YOUR GOAL:
Instruction for the data below: set down exactly the lines from the line with "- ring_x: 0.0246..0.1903" to the line with "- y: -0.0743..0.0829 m", inclusive, and no others.
Start of INFORMATION SUPPLIED
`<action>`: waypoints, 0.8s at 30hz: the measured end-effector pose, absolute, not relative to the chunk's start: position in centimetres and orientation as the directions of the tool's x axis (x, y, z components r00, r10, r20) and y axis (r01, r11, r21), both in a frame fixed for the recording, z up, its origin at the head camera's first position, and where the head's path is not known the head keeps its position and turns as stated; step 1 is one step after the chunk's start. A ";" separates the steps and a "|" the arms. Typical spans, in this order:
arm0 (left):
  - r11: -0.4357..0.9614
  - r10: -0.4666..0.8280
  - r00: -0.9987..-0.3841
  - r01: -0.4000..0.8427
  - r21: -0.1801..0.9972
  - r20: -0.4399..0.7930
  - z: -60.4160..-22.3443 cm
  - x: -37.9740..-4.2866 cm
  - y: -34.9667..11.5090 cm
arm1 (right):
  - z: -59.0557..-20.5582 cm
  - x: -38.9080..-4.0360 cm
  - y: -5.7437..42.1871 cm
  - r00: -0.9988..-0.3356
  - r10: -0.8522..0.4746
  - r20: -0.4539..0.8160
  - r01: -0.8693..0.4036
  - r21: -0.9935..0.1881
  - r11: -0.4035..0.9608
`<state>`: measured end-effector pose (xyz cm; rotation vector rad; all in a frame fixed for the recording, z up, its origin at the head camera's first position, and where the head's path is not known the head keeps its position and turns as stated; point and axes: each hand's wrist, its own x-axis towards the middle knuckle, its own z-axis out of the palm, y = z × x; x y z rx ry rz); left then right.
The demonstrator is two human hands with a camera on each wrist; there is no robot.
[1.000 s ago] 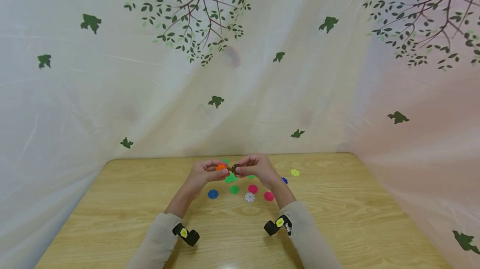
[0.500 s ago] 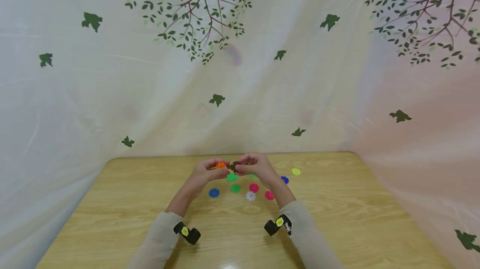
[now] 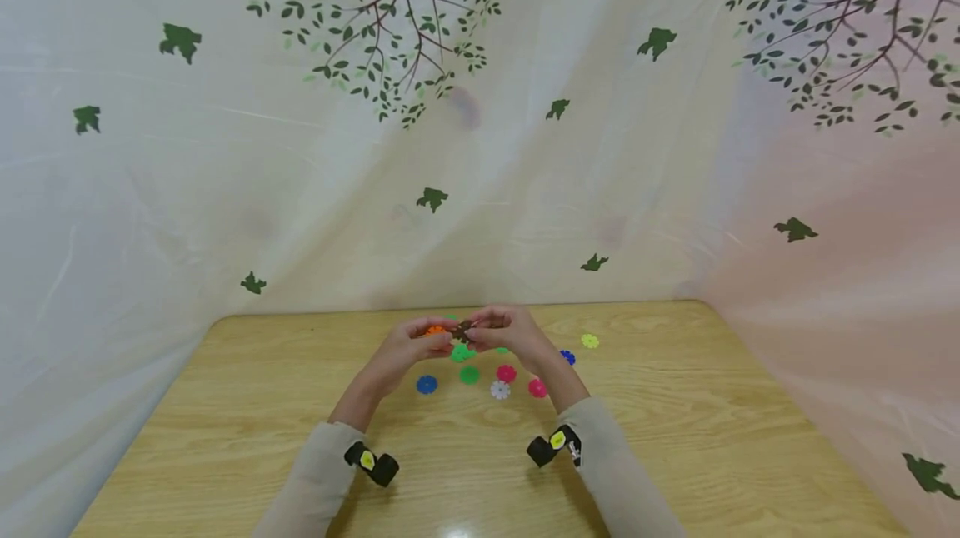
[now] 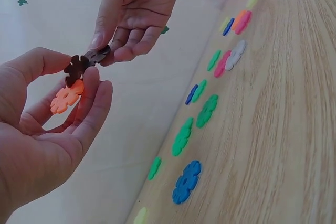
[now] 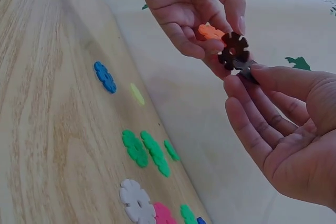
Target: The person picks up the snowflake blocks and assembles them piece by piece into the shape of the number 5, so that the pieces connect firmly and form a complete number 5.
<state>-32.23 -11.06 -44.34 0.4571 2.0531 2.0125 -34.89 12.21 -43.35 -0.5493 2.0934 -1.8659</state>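
Above the far part of the table my hands meet, each holding notched, flower-shaped plastic discs. The left hand (image 3: 401,355) pinches a brown disc (image 4: 76,71) between thumb and fingers. An orange disc (image 4: 66,97) adjoins the brown one and lies along the left fingers. Opposite, the right hand (image 3: 517,338) grips a second dark brown disc (image 5: 245,71) between thumb and forefinger. The two brown discs touch at their edges, at an angle to each other; whether their notches interlock I cannot tell.
Loose discs lie on the wooden table (image 3: 300,405) below the hands: blue (image 3: 427,385), white (image 3: 500,390), pink (image 3: 506,374), yellow (image 3: 590,341) and several green ones (image 3: 468,375). A pale curtain (image 3: 337,230) with printed leaves hangs right behind the table.
My right hand has shifted slightly left, bringing its dark disc closer to the left hand. The orange disc has moved slightly left and is more covered by the left fingers.
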 end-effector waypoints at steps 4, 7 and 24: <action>-0.005 0.356 -0.933 0.054 0.999 0.053 -44.3 -32.4 -11.2 | -43.1 -35.1 12.8 -0.885 -0.465 0.023 -0.106 -0.982 0.153; -0.018 0.348 -0.936 0.058 0.998 0.060 -44.2 -32.6 -11.4 | -42.8 -35.2 13.4 -0.874 -0.485 0.019 -0.129 -0.972 0.195; -0.018 0.349 -0.934 0.078 0.997 0.080 -44.2 -32.8 -11.8 | -43.3 -35.0 15.9 -0.711 -0.692 -0.128 -0.330 -0.808 0.488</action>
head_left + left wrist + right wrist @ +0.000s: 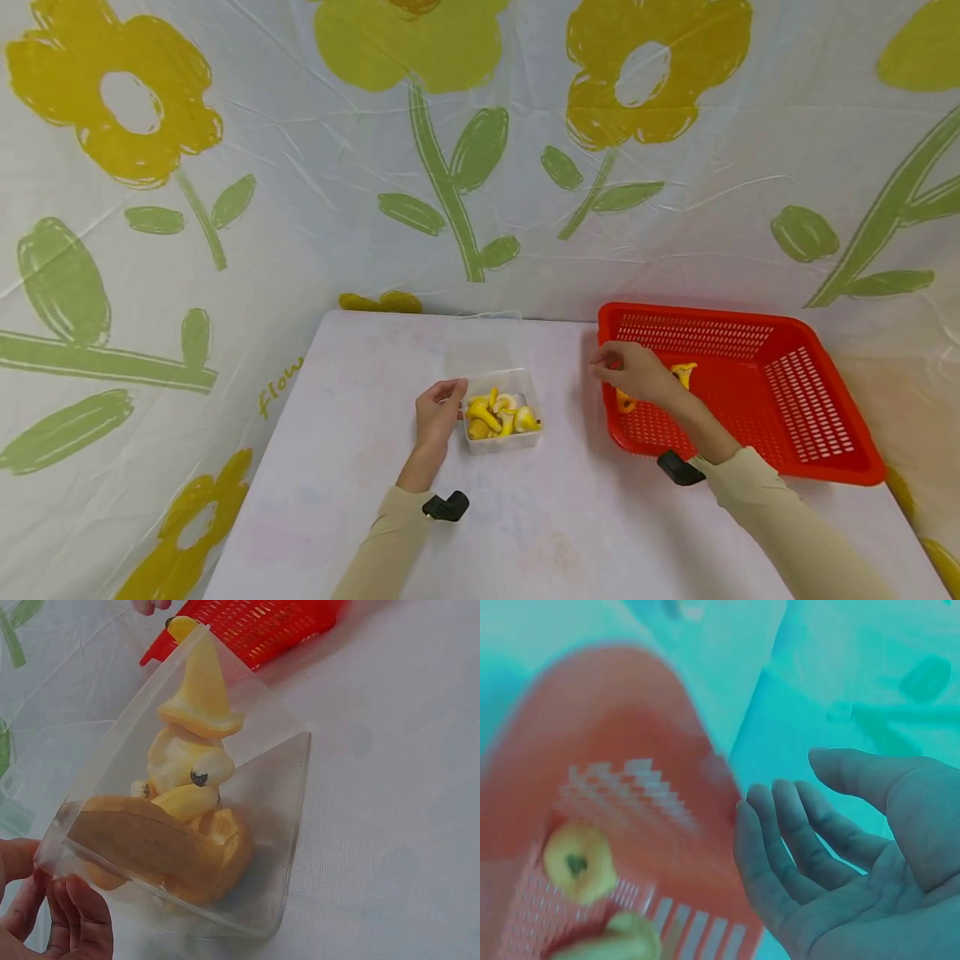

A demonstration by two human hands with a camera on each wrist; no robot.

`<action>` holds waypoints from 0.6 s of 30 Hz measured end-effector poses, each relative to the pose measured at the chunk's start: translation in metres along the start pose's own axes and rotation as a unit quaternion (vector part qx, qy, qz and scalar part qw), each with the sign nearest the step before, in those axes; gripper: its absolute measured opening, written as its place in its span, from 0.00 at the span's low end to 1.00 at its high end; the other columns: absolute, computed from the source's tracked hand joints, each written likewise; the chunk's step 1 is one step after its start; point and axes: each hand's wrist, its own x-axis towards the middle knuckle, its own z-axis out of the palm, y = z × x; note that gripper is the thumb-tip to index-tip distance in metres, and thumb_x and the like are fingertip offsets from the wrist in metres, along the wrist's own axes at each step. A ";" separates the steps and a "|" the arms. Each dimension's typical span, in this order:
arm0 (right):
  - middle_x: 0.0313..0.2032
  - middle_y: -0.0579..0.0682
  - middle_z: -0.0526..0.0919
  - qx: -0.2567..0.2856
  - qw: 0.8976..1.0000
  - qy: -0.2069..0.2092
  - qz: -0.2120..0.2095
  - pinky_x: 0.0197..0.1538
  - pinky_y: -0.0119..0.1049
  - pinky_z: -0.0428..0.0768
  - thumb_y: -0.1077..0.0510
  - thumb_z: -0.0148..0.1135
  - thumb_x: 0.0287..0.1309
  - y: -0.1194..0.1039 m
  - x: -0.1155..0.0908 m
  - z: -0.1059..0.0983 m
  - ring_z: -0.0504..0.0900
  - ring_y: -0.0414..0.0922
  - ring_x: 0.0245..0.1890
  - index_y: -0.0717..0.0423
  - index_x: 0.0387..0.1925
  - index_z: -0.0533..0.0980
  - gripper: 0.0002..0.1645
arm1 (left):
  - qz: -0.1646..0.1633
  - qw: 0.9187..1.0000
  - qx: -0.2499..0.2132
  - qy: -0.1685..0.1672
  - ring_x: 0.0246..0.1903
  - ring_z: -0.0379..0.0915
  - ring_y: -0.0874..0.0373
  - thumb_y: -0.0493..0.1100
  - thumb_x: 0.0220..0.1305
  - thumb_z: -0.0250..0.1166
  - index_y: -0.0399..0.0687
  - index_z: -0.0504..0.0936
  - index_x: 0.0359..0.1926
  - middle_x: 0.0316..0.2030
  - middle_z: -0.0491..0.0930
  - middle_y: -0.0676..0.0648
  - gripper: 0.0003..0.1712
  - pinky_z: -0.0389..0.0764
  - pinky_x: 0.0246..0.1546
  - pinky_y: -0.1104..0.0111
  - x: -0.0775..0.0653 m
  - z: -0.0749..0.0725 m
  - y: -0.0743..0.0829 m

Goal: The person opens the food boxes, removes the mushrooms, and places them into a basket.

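My left hand (437, 414) pinches the left wall of a clear plastic box (504, 446), thumb at the rim and fingers curled outside, as the left wrist view shows. Yellow and cream mushroom-shaped pieces (199, 694) lie heaped in the box, some with a dark spot at one end; a larger tan piece (150, 832) is nearest that hand. Over the left rim of a red basket (817, 400) hovers my right hand (636, 371). It holds nothing in the right wrist view, its fingers loosely bent. Yellow pieces (592, 847) lie inside the basket, partly hidden by this hand in the head view.
The box's clear lid (483, 343) lies folded back behind it. Both stand on a white table (360, 467), the basket along the right edge. A flower-printed cloth (315, 167) hangs behind and to the left. Black cameras (447, 506) sit on both wrists.
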 end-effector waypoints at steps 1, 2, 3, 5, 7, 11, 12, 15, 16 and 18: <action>0.43 0.59 0.84 -0.001 1.000 0.000 0.001 0.42 0.43 0.87 0.58 0.68 0.66 -0.004 0.000 0.004 0.81 0.52 0.40 0.66 0.49 0.79 0.17 | -0.001 1.000 0.000 0.001 0.32 0.72 0.54 0.49 0.70 0.69 0.40 0.87 0.47 0.39 0.81 0.45 0.16 0.78 0.28 0.74 0.000 0.000 0.000; 0.44 0.58 0.84 -0.001 1.000 -0.002 0.000 0.43 0.42 0.87 0.57 0.68 0.66 -0.008 0.001 0.008 0.81 0.52 0.40 0.65 0.49 0.79 0.17 | -0.003 1.000 0.000 0.002 0.32 0.72 0.54 0.49 0.70 0.69 0.40 0.87 0.47 0.39 0.81 0.45 0.16 0.78 0.28 0.74 0.000 0.000 0.001; 0.44 0.58 0.85 -0.003 1.000 -0.003 -0.003 0.43 0.41 0.87 0.56 0.69 0.66 -0.012 0.001 0.012 0.82 0.52 0.40 0.64 0.49 0.79 0.17 | -0.003 1.000 0.001 0.003 0.32 0.72 0.54 0.49 0.70 0.69 0.40 0.87 0.47 0.39 0.81 0.45 0.16 0.78 0.28 0.75 0.000 0.001 0.001; 0.44 0.57 0.85 0.007 1.000 -0.007 -0.007 0.45 0.42 0.87 0.56 0.69 0.66 -0.019 0.002 0.020 0.82 0.52 0.42 0.63 0.50 0.79 0.17 | -0.005 1.000 0.004 0.005 0.32 0.73 0.54 0.49 0.70 0.69 0.41 0.87 0.47 0.39 0.81 0.45 0.15 0.78 0.28 0.75 0.000 0.001 0.001; 0.45 0.56 0.85 0.015 1.000 -0.013 -0.011 0.46 0.42 0.87 0.56 0.69 0.65 -0.026 0.003 0.028 0.83 0.51 0.43 0.62 0.50 0.79 0.17 | -0.007 1.000 0.006 0.008 0.33 0.73 0.53 0.49 0.70 0.69 0.41 0.87 0.47 0.39 0.82 0.46 0.15 0.79 0.28 0.75 0.000 0.001 0.001; 0.44 0.55 0.85 0.027 0.999 -0.038 -0.027 0.46 0.40 0.86 0.57 0.69 0.65 -0.037 0.009 0.045 0.82 0.51 0.43 0.62 0.50 0.79 0.16 | -0.010 1.000 0.005 0.009 0.33 0.74 0.52 0.50 0.70 0.69 0.41 0.87 0.47 0.39 0.82 0.46 0.16 0.79 0.29 0.75 0.001 0.001 0.000; 0.44 0.55 0.84 0.028 0.998 -0.045 -0.032 0.45 0.40 0.86 0.58 0.69 0.65 -0.039 0.011 0.049 0.82 0.51 0.43 0.62 0.49 0.79 0.15 | -0.010 1.000 0.004 0.008 0.33 0.74 0.52 0.50 0.70 0.70 0.42 0.87 0.47 0.39 0.82 0.46 0.16 0.79 0.29 0.75 0.001 0.000 0.000; 0.42 0.53 0.84 0.027 0.996 -0.067 -0.046 0.45 0.37 0.86 0.59 0.69 0.64 -0.045 0.015 0.062 0.81 0.50 0.42 0.62 0.48 0.79 0.14 | -0.011 1.000 -0.003 0.004 0.31 0.73 0.54 0.50 0.69 0.70 0.41 0.87 0.48 0.39 0.82 0.45 0.17 0.79 0.29 0.74 0.001 0.000 0.001; 0.42 0.53 0.84 0.025 0.995 -0.076 -0.052 0.45 0.37 0.85 0.60 0.69 0.64 -0.047 0.016 0.065 0.81 0.50 0.43 0.62 0.48 0.79 0.14 | -0.012 1.000 -0.005 0.002 0.30 0.72 0.55 0.50 0.69 0.70 0.41 0.87 0.48 0.39 0.82 0.45 0.16 0.79 0.29 0.74 0.001 0.000 0.001; 0.43 0.54 0.83 0.016 0.993 -0.095 -0.069 0.46 0.37 0.85 0.62 0.69 0.64 -0.051 0.018 0.072 0.81 0.50 0.43 0.63 0.49 0.79 0.14 | -0.012 1.000 -0.008 0.000 0.29 0.72 0.56 0.50 0.69 0.70 0.41 0.87 0.48 0.40 0.82 0.45 0.17 0.79 0.29 0.74 0.000 -0.001 0.002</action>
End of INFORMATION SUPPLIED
RESPONSE:
  - ring_x: 0.0246..0.1903
  - ring_z: -0.0379..0.0915
  - ring_y: -0.0874..0.0373
  - thumb_y: -0.0493..0.1100
  - thumb_x: 0.0220..0.1305
  - thumb_z: -0.0250..0.1166
  - index_y: -0.0399..0.0687
  - index_z: -0.0504..0.0936
  - index_x: 0.0359..0.1926
  - middle_x: 0.0316..0.2030
  - middle_z: -0.0491..0.0930
  - middle_y: -0.0676..0.0648
  - gripper: 0.0003..0.1712
  - pinky_z: -0.0389..0.0764
  - pinky_x: 0.0246..0.1546
  - pinky_y: -0.1104..0.0111
  - x: -0.0775..0.0653 m
  - z: -0.0749..0.0725 m
  - y: -0.0743..0.0829 m

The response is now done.